Excerpts from a dataset
=== Section Start ===

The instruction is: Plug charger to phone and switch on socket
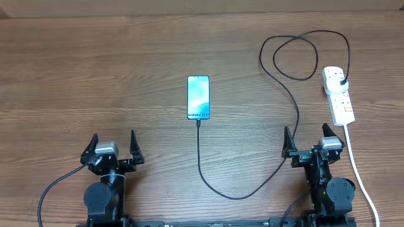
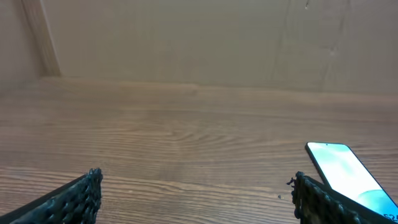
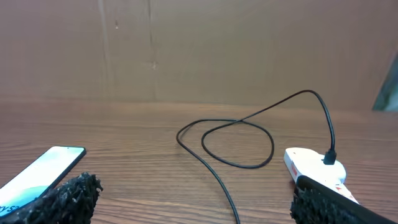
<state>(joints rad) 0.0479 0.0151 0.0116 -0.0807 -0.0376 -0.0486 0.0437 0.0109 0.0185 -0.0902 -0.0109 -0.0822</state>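
Observation:
The phone (image 1: 198,97) lies flat mid-table with its screen lit; it also shows at the right edge of the left wrist view (image 2: 345,171) and at the left of the right wrist view (image 3: 37,177). The charger (image 1: 278,165), a thin black cable, runs from the phone's near end, curves toward me, climbs right and loops (image 3: 239,140). Its black plug (image 1: 341,81) sits in the white socket (image 1: 338,96), also seen in the right wrist view (image 3: 311,163). My left gripper (image 1: 113,136) and right gripper (image 1: 306,131) rest open near the front edge, holding nothing.
A thick white cord (image 1: 361,173) leaves the socket's near end and passes right of my right arm to the front edge. A plain brown wall stands behind the wooden table (image 1: 95,75).

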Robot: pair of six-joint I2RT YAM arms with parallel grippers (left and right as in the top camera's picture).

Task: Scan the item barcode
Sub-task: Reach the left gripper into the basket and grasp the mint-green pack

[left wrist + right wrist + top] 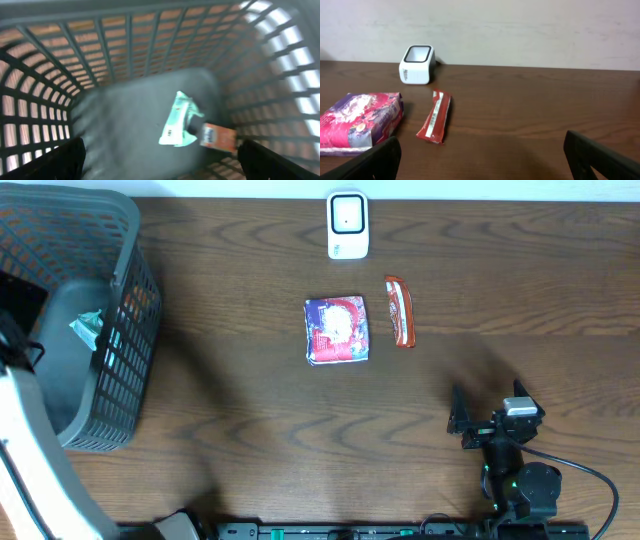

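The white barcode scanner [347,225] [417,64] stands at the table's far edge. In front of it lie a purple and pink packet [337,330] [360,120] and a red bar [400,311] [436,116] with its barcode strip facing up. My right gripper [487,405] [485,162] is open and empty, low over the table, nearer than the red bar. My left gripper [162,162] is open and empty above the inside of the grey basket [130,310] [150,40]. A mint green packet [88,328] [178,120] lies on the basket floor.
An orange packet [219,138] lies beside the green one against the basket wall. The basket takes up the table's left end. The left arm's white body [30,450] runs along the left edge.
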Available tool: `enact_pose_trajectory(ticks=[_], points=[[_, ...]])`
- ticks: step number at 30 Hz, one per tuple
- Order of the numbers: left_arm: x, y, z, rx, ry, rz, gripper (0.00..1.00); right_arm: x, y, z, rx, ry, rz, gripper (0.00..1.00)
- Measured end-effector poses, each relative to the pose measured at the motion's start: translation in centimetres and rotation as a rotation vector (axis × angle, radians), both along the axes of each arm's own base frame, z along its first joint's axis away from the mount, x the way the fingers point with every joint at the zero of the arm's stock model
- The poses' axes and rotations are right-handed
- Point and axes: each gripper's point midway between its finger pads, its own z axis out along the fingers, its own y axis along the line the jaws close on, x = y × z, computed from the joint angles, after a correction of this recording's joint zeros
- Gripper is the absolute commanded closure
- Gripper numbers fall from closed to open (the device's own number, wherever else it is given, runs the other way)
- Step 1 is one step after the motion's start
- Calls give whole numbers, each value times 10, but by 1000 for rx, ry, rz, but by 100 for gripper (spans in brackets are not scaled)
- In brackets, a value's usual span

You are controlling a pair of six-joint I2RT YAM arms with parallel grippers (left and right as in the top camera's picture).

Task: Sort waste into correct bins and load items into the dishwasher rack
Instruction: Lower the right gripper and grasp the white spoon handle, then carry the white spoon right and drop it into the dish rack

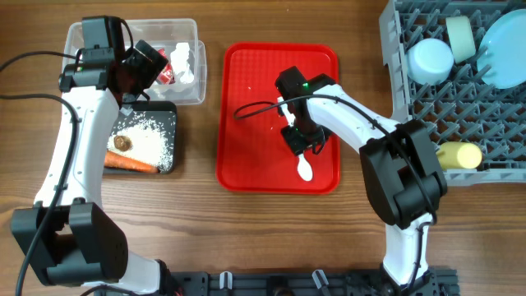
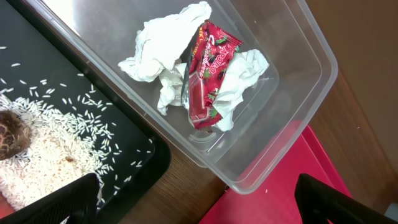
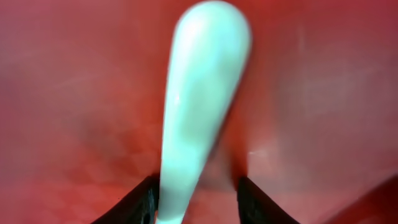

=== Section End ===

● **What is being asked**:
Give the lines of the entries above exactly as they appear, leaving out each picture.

● **Task answer**:
The instruction is: Plug charger to phone and switch on socket
<state>(joints rad) 0.0479 0.0151 0.0116 -0.0807 -0.0376 -0.0486 0.0437 0.0109 0.0185 -0.0902 -0.0109 -0.0822</state>
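Observation:
The phone (image 1: 198,97) lies flat mid-table with its screen lit; it also shows at the right edge of the left wrist view (image 2: 345,171) and at the left of the right wrist view (image 3: 37,177). The charger (image 1: 278,165), a thin black cable, runs from the phone's near end, curves toward me, climbs right and loops (image 3: 239,140). Its black plug (image 1: 341,81) sits in the white socket (image 1: 338,96), also seen in the right wrist view (image 3: 311,163). My left gripper (image 1: 113,136) and right gripper (image 1: 306,131) rest open near the front edge, holding nothing.
A thick white cord (image 1: 361,173) leaves the socket's near end and passes right of my right arm to the front edge. A plain brown wall stands behind the wooden table (image 1: 95,75).
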
Robot: pair of six-joint I2RT YAM arms with parallel grippers (left and right as in the top camera's picture).

Task: Scan the item barcode
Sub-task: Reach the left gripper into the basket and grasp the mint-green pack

[left wrist + right wrist + top] 

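The white barcode scanner [347,225] [417,64] stands at the table's far edge. In front of it lie a purple and pink packet [337,330] [360,120] and a red bar [400,311] [436,116] with its barcode strip facing up. My right gripper [487,405] [485,162] is open and empty, low over the table, nearer than the red bar. My left gripper [162,162] is open and empty above the inside of the grey basket [130,310] [150,40]. A mint green packet [88,328] [178,120] lies on the basket floor.
An orange packet [219,138] lies beside the green one against the basket wall. The basket takes up the table's left end. The left arm's white body [30,450] runs along the left edge.
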Available tool: `enact_pose_trajectory(ticks=[_], points=[[_, ...]])`
- ticks: step number at 30 Hz, one per tuple
- Order of the numbers: left_arm: x, y, z, rx, ry, rz, gripper (0.00..1.00); right_arm: x, y, z, rx, ry, rz, gripper (0.00..1.00)
- Measured end-effector poses, each relative to the pose measured at the motion's start: translation in centimetres and rotation as a rotation vector (axis × angle, radians), both along the axes of each arm's own base frame, z along its first joint's axis away from the mount, x the way the fingers point with every joint at the zero of the arm's stock model
- The poses' axes and rotations are right-handed
- Point and axes: each gripper's point midway between its finger pads, its own z axis out along the fingers, its own y axis along the line the jaws close on, x = y × z, computed from the joint angles, after a correction of this recording's joint zeros
- Gripper is the absolute commanded closure
- Gripper numbers fall from closed to open (the device's own number, wherever else it is given, runs the other way)
- Step 1 is one step after the motion's start
- Calls give whole numbers, each value times 10, but by 1000 for rx, ry, rz, but by 100 for gripper (spans in brackets are not scaled)
- In brackets, a value's usual span

You are controlling a pair of six-joint I2RT YAM arms with parallel grippers (left and right as in the top camera's picture).

Task: Sort waste into correct bins and load items into the dishwasher rack
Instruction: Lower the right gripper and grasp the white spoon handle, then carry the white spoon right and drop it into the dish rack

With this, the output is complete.